(Exercise description)
All lines from the one containing "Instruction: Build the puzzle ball" through the final line of the material below must appear exactly as they are, with nothing else.

┄┄┄┄┄┄

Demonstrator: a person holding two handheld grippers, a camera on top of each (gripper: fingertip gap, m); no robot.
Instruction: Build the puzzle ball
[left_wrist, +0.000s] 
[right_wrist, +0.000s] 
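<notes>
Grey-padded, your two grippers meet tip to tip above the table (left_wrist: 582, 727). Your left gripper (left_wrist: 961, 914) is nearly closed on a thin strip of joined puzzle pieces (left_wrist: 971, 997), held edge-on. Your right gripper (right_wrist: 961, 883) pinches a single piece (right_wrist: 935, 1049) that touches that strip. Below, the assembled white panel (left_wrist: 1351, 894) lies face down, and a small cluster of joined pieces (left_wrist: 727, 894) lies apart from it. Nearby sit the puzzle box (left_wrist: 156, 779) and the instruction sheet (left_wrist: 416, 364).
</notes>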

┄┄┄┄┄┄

(Written solution)
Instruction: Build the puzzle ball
[left_wrist, +0.000s] 
[right_wrist, +0.000s] 
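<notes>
Grey-padded, your two grippers meet tip to tip above the table (left_wrist: 582, 727). Your left gripper (left_wrist: 961, 914) is nearly closed on a thin strip of joined puzzle pieces (left_wrist: 971, 997), held edge-on. Your right gripper (right_wrist: 961, 883) pinches a single piece (right_wrist: 935, 1049) that touches that strip. Below, the assembled white panel (left_wrist: 1351, 894) lies face down, and a small cluster of joined pieces (left_wrist: 727, 894) lies apart from it. Nearby sit the puzzle box (left_wrist: 156, 779) and the instruction sheet (left_wrist: 416, 364).
</notes>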

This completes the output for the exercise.